▶ [What to work on]: How does the data below read from its first line through the line containing "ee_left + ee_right"? Print those lines exactly.

-------

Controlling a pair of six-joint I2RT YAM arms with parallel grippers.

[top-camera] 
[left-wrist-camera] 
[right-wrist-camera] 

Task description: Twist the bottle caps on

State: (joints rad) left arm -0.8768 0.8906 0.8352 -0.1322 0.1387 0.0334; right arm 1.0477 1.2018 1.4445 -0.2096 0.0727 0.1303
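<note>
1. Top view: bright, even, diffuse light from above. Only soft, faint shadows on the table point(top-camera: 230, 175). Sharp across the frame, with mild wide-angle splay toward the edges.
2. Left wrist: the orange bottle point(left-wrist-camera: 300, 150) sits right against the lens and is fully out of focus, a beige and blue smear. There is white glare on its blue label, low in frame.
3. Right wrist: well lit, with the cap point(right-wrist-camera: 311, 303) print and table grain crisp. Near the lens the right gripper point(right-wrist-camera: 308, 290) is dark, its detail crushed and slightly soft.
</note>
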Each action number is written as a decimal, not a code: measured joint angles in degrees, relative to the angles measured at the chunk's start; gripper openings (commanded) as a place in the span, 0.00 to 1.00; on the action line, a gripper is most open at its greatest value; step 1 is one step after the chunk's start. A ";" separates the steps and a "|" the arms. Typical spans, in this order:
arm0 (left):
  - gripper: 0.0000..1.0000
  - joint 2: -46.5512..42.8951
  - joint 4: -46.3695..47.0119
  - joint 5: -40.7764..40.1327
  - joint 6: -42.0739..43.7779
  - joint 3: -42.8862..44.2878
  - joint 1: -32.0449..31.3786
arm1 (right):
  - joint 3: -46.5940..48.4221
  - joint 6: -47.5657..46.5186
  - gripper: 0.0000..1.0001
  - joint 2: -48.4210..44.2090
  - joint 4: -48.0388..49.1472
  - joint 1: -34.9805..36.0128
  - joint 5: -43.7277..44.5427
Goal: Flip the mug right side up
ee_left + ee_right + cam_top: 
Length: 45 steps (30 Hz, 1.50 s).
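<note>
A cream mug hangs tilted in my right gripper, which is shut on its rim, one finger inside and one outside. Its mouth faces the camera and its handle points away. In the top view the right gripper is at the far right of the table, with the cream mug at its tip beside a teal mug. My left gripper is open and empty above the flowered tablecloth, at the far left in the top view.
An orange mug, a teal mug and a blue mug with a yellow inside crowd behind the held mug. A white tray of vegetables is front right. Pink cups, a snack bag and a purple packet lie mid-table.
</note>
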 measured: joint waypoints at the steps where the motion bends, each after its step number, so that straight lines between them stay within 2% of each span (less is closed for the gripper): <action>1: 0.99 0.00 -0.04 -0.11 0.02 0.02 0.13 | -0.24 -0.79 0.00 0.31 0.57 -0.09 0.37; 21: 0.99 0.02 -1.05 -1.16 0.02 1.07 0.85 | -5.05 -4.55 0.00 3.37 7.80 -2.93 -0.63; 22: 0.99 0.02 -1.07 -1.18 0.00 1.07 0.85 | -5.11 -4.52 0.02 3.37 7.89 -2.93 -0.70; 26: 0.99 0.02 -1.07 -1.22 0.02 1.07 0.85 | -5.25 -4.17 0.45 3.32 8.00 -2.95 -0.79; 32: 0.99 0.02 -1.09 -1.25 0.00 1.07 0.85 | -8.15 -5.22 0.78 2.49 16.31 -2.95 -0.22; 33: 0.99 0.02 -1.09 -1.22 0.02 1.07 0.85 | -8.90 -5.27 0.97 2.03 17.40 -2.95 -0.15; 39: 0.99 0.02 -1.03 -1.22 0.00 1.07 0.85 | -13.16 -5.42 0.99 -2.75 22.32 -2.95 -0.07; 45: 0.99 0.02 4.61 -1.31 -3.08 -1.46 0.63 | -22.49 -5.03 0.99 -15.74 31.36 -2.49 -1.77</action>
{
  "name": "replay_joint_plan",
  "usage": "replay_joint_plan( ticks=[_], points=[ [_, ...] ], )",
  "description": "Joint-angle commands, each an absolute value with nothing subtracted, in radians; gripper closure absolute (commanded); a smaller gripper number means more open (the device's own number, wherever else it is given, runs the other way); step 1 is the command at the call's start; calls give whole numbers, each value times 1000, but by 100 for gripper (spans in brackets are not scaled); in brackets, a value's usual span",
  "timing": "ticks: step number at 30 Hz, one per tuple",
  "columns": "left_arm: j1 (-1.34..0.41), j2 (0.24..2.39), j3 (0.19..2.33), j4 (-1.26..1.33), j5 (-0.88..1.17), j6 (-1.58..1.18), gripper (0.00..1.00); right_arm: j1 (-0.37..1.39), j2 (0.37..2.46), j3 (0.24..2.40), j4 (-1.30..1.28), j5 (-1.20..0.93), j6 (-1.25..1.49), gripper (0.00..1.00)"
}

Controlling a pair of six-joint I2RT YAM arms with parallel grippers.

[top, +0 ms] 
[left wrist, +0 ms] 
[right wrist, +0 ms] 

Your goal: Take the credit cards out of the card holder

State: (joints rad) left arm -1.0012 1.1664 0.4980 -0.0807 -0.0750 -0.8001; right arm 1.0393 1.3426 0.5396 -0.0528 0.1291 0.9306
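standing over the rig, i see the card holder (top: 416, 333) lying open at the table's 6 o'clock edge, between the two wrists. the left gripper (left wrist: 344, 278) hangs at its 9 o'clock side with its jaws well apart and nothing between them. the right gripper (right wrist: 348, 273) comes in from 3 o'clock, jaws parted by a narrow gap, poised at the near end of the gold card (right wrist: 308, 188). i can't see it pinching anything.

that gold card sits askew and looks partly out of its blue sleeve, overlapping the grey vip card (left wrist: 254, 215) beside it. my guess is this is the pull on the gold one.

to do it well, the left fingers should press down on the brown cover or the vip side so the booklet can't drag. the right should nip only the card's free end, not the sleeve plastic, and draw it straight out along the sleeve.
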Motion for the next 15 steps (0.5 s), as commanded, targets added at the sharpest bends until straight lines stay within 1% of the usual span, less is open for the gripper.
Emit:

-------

▶ [Answer to the exercise]:
Controlling a pair of six-joint I2RT YAM arms with parallel grippers.

[top-camera] 
[left-wrist-camera] 
[right-wrist-camera] 

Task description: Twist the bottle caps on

State: (joints rad) left arm -0.8768 0.8906 0.8352 -0.1322 0.1387 0.0334; right arm 1.0477 1.2018 1.4445 -0.2096 0.0727 0.1303
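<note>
1. Top view: bright, even, diffuse light from above. Only soft, faint shadows on the table point(top-camera: 230, 175). Sharp across the frame, with mild wide-angle splay toward the edges.
2. Left wrist: the orange bottle point(left-wrist-camera: 300, 150) sits right against the lens and is fully out of focus, a beige and blue smear. There is white glare on its blue label, low in frame.
3. Right wrist: well lit, with the cap point(right-wrist-camera: 311, 303) print and table grain crisp. Near the lens the right gripper point(right-wrist-camera: 308, 290) is dark, its detail crushed and slightly soft.
</note>
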Each action number is written as a decimal, not a code: measured joint angles in degrees, relative to the angles measured at the chunk's start; gripper openings (commanded) as a place in the span, 0.00 to 1.00; on the action line, a gripper is most open at its greatest value; step 1 is one step after the chunk's start. A ";" separates the steps and a "|" the arms. Typical spans, in this order:
arm0 (left):
  - gripper: 0.0000..1.0000
  - joint 2: -46.5512..42.8951
  - joint 4: -46.3695..47.0119
  - joint 5: -40.7764..40.1327
  - joint 6: -42.0739..43.7779
  - joint 3: -42.8862..44.2878
  - joint 1: -32.0449..31.3786
arm1 (right):
  - joint 3: -46.5940..48.4221
  - joint 6: -47.5657..46.5186
  - gripper: 0.0000..1.0001
  - joint 2: -48.4210..44.2090
  - joint 4: -48.0388..49.1472
  - joint 1: -34.9805..36.0128
  - joint 5: -43.7277..44.5427
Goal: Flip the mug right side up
ee_left + ee_right + cam_top: 

This exercise has now been finished.